* _HOW TO COMPLETE THIS TASK_
Note each line in the data holding the string "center" and report it.

☆ ☆ ☆ ☆

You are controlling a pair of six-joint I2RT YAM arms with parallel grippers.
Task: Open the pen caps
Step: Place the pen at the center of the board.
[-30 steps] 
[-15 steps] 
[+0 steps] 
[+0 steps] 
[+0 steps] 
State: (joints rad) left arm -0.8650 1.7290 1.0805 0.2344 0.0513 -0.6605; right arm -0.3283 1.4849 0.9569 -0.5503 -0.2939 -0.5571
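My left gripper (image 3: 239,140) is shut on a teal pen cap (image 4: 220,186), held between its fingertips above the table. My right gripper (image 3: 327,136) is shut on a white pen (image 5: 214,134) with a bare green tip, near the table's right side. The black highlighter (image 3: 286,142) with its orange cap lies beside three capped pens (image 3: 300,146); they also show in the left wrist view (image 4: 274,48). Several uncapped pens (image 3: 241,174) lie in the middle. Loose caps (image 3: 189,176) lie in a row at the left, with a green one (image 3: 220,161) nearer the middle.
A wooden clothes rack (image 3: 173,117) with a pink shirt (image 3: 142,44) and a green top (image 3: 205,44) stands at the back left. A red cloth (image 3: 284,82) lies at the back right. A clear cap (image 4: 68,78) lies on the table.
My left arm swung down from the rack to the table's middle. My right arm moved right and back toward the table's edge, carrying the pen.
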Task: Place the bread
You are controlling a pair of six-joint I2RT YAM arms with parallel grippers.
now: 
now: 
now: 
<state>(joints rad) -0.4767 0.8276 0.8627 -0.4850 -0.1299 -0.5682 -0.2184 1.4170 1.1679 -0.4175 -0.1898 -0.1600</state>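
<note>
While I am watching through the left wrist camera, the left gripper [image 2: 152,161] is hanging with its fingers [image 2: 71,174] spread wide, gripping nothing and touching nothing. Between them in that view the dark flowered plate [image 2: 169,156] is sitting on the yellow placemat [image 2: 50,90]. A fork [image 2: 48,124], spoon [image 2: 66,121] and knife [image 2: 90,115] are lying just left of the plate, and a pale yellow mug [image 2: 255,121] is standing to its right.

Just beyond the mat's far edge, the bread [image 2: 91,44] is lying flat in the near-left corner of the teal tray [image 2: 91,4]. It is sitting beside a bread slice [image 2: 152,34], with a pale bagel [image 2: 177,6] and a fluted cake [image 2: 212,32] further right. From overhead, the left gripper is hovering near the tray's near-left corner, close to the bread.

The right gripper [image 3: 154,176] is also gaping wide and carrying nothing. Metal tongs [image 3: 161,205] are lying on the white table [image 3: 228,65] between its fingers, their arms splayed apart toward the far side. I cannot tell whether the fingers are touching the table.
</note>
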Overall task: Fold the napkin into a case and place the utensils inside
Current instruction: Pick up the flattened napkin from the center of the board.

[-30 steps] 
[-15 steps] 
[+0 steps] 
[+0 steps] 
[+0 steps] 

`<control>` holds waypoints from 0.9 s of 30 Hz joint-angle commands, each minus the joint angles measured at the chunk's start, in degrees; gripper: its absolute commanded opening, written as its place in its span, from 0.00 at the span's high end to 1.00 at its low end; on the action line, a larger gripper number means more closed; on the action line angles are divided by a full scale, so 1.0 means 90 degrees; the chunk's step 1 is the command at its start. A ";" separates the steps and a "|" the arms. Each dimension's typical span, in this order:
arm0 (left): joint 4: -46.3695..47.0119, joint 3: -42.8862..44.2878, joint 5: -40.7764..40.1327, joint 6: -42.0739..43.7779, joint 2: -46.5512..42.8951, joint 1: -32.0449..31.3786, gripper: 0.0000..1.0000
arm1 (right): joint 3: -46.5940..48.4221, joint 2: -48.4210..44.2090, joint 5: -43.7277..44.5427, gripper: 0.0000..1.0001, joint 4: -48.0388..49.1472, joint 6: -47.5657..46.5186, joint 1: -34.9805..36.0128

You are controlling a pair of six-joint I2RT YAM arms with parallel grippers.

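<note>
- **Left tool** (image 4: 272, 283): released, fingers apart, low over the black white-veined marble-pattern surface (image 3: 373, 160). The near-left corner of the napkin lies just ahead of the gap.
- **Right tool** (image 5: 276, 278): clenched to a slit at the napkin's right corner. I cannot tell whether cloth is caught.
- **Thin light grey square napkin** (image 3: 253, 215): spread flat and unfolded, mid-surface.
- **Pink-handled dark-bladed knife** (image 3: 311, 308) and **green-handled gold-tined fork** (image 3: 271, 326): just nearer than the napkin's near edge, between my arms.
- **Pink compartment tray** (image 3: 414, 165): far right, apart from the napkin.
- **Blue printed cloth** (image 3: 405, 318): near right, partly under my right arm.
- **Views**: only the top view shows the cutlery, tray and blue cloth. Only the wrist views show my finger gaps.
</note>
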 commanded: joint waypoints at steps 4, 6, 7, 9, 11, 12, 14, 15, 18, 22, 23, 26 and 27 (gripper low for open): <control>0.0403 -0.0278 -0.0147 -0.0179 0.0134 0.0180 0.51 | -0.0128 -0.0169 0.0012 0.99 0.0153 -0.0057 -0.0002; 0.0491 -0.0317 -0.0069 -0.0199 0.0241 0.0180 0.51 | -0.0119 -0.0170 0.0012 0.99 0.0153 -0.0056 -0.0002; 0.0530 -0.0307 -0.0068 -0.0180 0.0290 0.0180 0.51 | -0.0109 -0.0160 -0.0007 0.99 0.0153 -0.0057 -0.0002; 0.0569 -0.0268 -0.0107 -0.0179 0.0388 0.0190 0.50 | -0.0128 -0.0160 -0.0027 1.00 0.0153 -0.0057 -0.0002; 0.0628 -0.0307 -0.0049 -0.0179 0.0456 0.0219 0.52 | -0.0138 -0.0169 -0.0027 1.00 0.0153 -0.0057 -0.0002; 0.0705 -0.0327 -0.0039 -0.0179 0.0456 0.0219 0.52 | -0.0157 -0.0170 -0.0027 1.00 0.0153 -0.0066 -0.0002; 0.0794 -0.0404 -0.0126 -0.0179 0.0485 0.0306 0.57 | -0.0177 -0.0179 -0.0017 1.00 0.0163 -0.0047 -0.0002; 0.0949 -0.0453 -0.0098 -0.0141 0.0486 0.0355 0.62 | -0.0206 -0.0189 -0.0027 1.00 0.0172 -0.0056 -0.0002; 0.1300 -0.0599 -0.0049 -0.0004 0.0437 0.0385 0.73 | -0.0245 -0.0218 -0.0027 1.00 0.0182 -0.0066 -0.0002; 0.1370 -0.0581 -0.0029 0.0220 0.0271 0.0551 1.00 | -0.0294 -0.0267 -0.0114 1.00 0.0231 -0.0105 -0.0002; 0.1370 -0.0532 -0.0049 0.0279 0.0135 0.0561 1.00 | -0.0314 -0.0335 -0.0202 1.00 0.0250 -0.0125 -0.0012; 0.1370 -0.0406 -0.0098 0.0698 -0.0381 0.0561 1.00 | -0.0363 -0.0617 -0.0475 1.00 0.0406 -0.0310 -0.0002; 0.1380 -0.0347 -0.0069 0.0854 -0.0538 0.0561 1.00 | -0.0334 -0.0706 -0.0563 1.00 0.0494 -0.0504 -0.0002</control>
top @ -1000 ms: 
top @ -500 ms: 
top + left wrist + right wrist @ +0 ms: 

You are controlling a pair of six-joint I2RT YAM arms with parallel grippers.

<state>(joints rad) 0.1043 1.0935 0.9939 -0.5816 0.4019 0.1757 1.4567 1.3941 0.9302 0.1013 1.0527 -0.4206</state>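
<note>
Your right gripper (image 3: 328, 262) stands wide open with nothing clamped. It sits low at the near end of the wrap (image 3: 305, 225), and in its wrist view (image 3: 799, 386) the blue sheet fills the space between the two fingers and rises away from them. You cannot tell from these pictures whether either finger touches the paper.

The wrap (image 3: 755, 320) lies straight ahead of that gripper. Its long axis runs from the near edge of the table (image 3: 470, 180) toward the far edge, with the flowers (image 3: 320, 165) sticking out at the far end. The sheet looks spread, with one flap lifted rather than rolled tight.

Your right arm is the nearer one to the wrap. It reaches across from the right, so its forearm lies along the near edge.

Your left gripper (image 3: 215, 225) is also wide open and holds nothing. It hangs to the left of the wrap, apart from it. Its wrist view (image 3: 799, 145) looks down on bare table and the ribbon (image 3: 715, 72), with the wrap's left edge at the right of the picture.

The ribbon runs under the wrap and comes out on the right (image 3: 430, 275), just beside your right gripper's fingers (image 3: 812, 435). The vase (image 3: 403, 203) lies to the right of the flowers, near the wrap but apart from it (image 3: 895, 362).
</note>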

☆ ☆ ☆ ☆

* _RESPONSE_
Step: Place the pen at the center of the board.
Current instruction: Pick up the flattened napkin from the center of the board.

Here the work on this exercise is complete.